(Dataset records begins)

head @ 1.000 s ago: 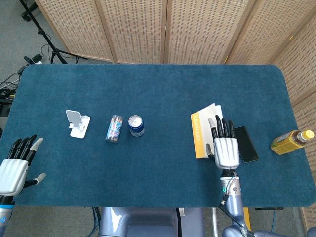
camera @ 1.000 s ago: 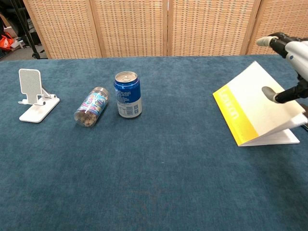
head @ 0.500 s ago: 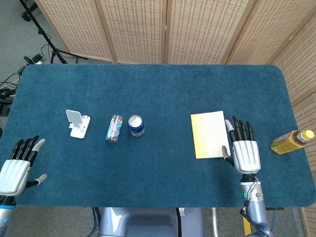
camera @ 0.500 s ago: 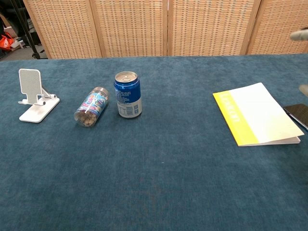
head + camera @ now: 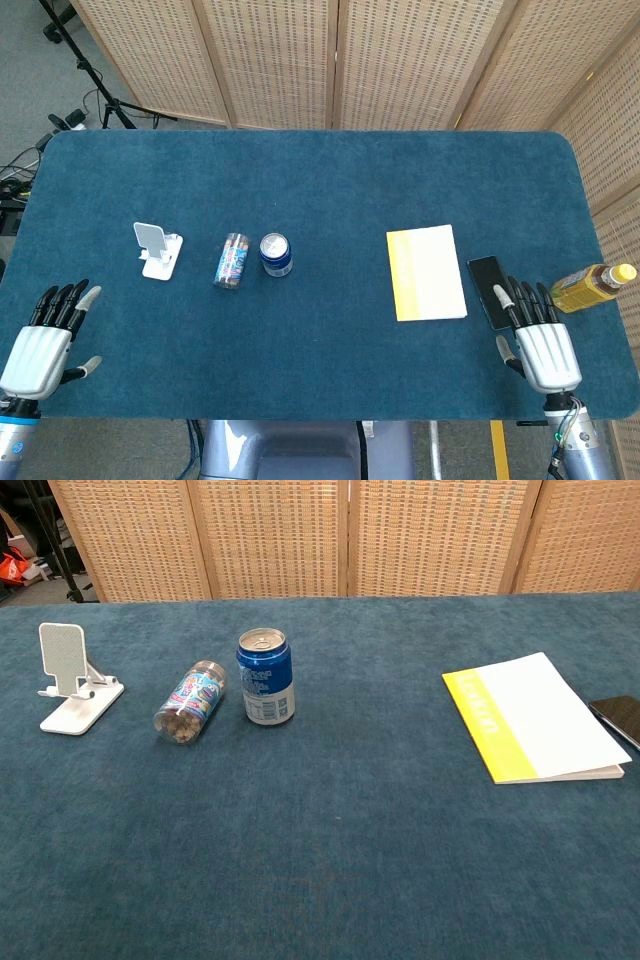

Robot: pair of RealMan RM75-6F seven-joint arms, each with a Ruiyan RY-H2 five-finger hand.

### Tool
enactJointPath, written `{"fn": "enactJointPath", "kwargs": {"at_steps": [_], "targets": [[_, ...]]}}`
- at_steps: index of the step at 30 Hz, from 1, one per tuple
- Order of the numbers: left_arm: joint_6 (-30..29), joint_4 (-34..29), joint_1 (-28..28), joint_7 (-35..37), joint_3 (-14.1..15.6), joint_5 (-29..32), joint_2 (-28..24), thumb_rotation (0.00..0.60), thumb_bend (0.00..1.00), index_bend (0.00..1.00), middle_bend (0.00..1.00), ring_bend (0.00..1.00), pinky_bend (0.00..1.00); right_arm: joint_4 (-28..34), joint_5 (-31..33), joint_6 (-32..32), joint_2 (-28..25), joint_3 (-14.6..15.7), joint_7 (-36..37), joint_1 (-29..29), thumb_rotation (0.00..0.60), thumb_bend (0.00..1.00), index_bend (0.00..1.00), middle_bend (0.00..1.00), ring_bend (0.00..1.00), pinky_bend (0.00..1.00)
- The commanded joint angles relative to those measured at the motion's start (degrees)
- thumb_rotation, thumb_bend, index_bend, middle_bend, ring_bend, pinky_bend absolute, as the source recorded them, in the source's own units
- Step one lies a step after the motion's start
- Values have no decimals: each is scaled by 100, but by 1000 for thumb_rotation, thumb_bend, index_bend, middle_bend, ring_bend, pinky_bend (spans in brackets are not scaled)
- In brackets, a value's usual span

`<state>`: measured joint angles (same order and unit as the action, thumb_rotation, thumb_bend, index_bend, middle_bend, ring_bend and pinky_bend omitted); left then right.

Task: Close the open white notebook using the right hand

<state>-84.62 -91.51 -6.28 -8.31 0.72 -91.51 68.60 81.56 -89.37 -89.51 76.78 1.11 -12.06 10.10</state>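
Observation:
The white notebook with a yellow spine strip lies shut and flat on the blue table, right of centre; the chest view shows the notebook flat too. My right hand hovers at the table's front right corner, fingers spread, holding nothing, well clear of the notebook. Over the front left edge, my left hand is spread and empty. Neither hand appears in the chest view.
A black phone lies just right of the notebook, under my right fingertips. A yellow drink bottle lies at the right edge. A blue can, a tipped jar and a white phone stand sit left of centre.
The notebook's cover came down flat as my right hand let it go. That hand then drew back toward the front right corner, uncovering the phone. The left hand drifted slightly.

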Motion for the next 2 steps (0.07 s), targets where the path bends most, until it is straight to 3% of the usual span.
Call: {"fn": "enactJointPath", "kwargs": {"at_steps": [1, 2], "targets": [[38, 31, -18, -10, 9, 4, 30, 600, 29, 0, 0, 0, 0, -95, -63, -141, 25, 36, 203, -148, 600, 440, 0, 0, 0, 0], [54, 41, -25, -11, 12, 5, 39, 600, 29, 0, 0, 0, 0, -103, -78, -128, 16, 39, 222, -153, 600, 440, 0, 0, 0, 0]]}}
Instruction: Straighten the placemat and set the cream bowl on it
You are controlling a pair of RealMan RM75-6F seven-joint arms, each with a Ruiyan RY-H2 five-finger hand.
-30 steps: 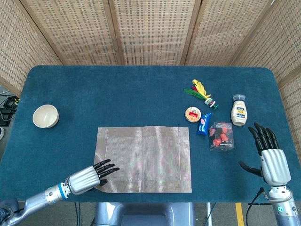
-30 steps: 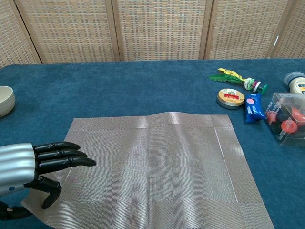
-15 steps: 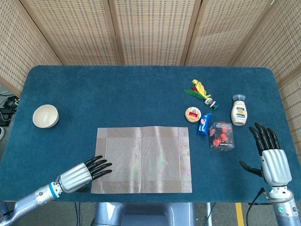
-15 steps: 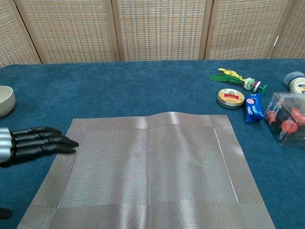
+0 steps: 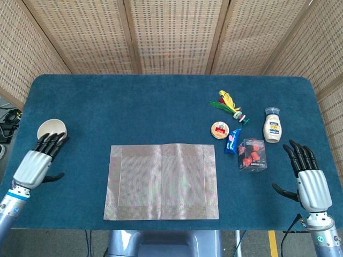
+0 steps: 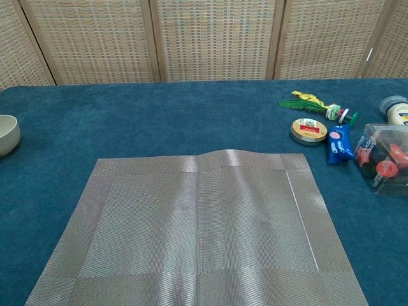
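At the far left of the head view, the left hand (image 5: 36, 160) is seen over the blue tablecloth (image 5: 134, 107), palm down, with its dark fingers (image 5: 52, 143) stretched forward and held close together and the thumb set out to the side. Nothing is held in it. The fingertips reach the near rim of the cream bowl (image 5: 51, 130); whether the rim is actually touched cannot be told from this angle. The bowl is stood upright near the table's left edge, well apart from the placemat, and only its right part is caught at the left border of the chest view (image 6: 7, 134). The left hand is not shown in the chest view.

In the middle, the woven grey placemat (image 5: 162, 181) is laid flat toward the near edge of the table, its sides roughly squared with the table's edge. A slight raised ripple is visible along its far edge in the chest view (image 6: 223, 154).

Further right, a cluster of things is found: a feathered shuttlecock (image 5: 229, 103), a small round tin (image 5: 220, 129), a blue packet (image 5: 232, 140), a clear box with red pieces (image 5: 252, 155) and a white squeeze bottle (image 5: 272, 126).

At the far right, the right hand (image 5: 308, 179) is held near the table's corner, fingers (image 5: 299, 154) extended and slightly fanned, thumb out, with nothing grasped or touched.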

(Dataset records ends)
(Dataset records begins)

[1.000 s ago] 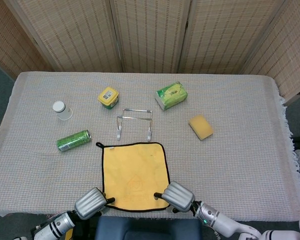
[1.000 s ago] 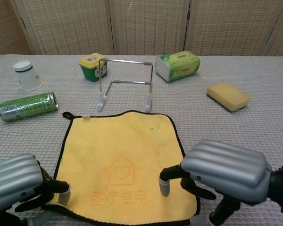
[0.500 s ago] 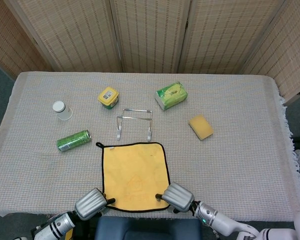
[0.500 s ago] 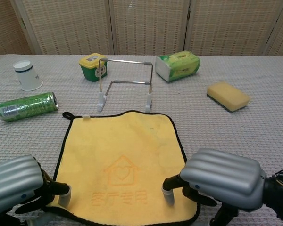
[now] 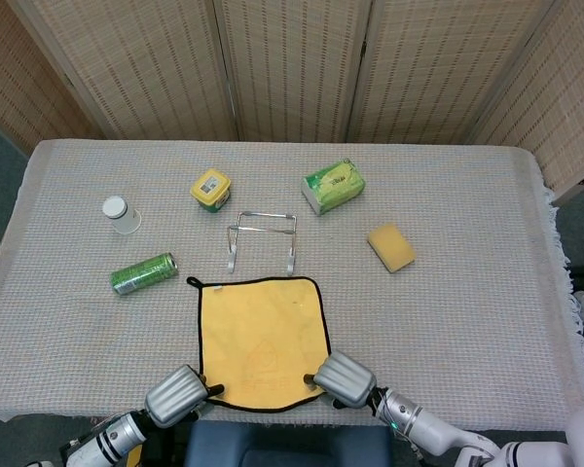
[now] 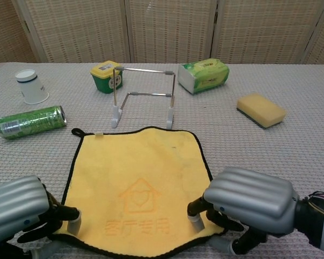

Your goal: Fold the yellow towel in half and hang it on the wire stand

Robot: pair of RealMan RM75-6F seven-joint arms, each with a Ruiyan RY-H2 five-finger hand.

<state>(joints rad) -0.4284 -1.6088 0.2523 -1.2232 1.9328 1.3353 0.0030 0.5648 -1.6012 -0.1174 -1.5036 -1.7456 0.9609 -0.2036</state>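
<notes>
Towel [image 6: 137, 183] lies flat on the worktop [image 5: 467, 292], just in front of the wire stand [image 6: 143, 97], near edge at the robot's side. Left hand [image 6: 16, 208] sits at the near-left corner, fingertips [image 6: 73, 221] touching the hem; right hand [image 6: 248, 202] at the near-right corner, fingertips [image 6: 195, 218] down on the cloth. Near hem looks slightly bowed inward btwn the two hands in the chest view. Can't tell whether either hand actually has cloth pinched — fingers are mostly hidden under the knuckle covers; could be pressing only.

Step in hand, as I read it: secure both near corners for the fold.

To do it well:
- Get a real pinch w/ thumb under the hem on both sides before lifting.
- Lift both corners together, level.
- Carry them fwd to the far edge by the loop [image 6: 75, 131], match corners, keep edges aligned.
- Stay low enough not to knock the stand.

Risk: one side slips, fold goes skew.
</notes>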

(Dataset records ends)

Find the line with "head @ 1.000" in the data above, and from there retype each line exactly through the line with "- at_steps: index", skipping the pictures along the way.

head @ 1.000 s ago: 
camera @ 1.000 s ago: 
head @ 0.500 s ago: 
camera @ 0.500 s ago: 
head + camera @ now: 

Robot: pair of RealMan RM75-6F seven-joint arms, each with a Ruiyan RY-H2 five-finger hand.

### Tool
enactJointPath, written `{"fn": "enactJointPath", "kwargs": {"at_steps": [_], "targets": [[_, ...]]}}`
- at_steps: index of the step at 30 Hz, from 1, one per tuple

Nothing further is needed to complete the exercise.